TransWikia.com

Dimensionality reduction and prediction when all columns have approximately same variance

Data Science Asked by Spiros Fot on February 19, 2021

I have a dataset of 25 columns where the goal is to predict the value of the 25th column based on the previous 24 columns.

The dataset is quite big that’s why I initially thought to proceed with PCA before doing any prediction. The problem is that PCA did not produce any good results in the sense that it outputs a 4% variance explained on each PC.
I suspect that this can be attributed to the fact that the variance of all columns is approximately the same (say from 90-91% for each column).

I am wondering what can be done in such a case to reduce dimensionality and what data science algorithms are most suited to address this problem.
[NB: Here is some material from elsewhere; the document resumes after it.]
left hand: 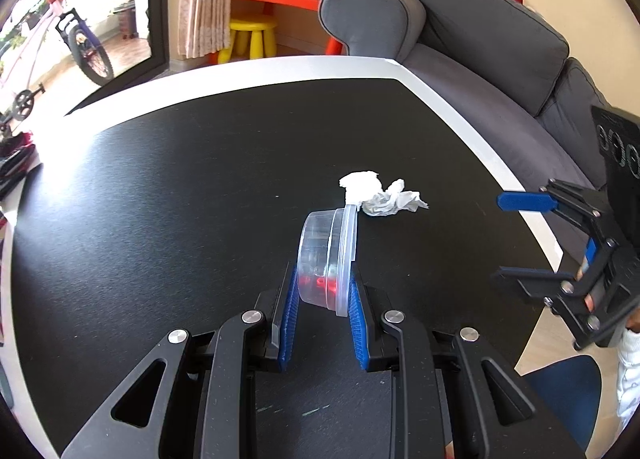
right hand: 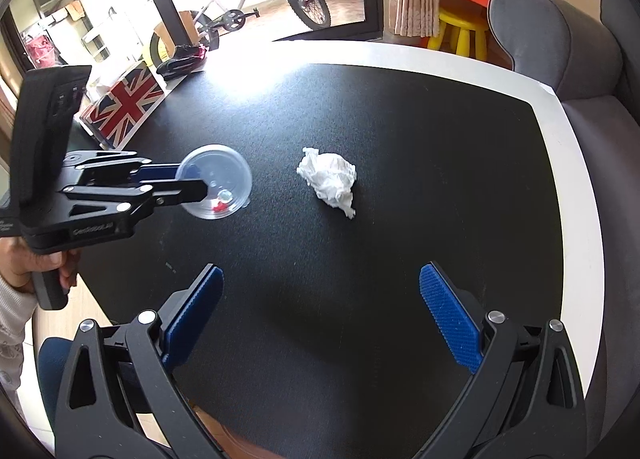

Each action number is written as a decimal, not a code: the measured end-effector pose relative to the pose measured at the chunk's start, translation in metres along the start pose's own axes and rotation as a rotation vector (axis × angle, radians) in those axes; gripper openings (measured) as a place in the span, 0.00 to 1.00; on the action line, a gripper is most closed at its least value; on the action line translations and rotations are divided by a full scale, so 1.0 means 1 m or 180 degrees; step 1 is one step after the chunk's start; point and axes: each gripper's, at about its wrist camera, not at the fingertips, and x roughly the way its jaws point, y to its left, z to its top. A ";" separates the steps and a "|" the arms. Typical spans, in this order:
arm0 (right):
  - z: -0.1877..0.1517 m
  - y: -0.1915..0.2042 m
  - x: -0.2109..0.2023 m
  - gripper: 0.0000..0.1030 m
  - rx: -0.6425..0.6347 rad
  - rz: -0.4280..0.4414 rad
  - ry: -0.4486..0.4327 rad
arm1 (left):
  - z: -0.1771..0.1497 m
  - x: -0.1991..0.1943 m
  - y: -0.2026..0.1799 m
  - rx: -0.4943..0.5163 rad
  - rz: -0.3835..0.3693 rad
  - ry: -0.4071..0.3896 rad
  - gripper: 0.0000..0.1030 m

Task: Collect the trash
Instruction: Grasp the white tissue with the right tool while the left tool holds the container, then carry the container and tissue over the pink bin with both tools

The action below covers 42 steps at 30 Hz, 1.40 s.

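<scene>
The left gripper (left hand: 322,295) has its fingers (left hand: 290,299) closed on a small clear tub (left hand: 326,255) with a lid; the tub is tipped on its side and lifted a little off the black desk (left hand: 180,187), near the middle of it; a bit of red stuff sits inside the tub.

The right gripper (right hand: 320,323) has its fingers (right hand: 448,323) wide open with nothing between them; it hangs over the near part of the desk, on the side by the grey sofa (left hand: 480,39).

A scrunched-up white tissue (right hand: 330,179) lies flat on the desk, just past the tub and a bit closer to the sofa side; it is not held by anything.

What could go wrong:
- The tub is smooth and round, and the fingers pinch it only at its lower end; it may slip or spin and fall back on the desk.
- If the lid is not snapped on tight, it may pop off; then the red stuff could spill.
- A hard squeeze might crack or squash the thin plastic.
- The tissue is soft and light; the open fingers could push it away and not catch it.
- The two grippers are near each other; they might bump.
</scene>
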 end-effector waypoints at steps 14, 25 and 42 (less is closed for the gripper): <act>0.035 0.001 0.052 0.67 -0.0301 -0.0136 0.0130 | -0.004 -0.005 0.014 -0.0084 0.0062 -0.0012 0.23; 0.038 -0.004 0.067 0.07 -0.0246 -0.0164 0.0189 | -0.008 -0.002 0.019 -0.0127 0.0039 -0.0012 0.23; 0.011 0.029 -0.017 0.04 -0.0289 -0.0189 -0.0168 | -0.031 -0.052 -0.016 -0.0070 0.0079 -0.0211 0.23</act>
I have already tried OLS, Random Forests, SVR and Gradient Boosting regression but their scores seem quite disappointing at the moment, letting aside the fact that the computational time is quite large.

One Answer

Concerning the dimensionality reduction

I encourage you to check non-linear dimensionality reduction if PCA does not give satisfying results. It can happen that some low dimensionality manifold hides behind a much higher number of features. The excellent sklearn's guide explains manifold learning in detail.

Concerning the algorithm

Almost any algorithm can manage 15 features with similar variance. It is always the case when you standardize your data before feeding the algorithm with it.

You might want to train any model on a sample of the data and check the results. It can highly reduce the computation time without hurting too much the performance. (there is a saturation of performance with respect to data for a given complexity (features + model's parameters)).

Feature Engineering importance

When performance seems to ceil when changing models, you should consider improving your feature engineering. (products of features, polynomial features, ...)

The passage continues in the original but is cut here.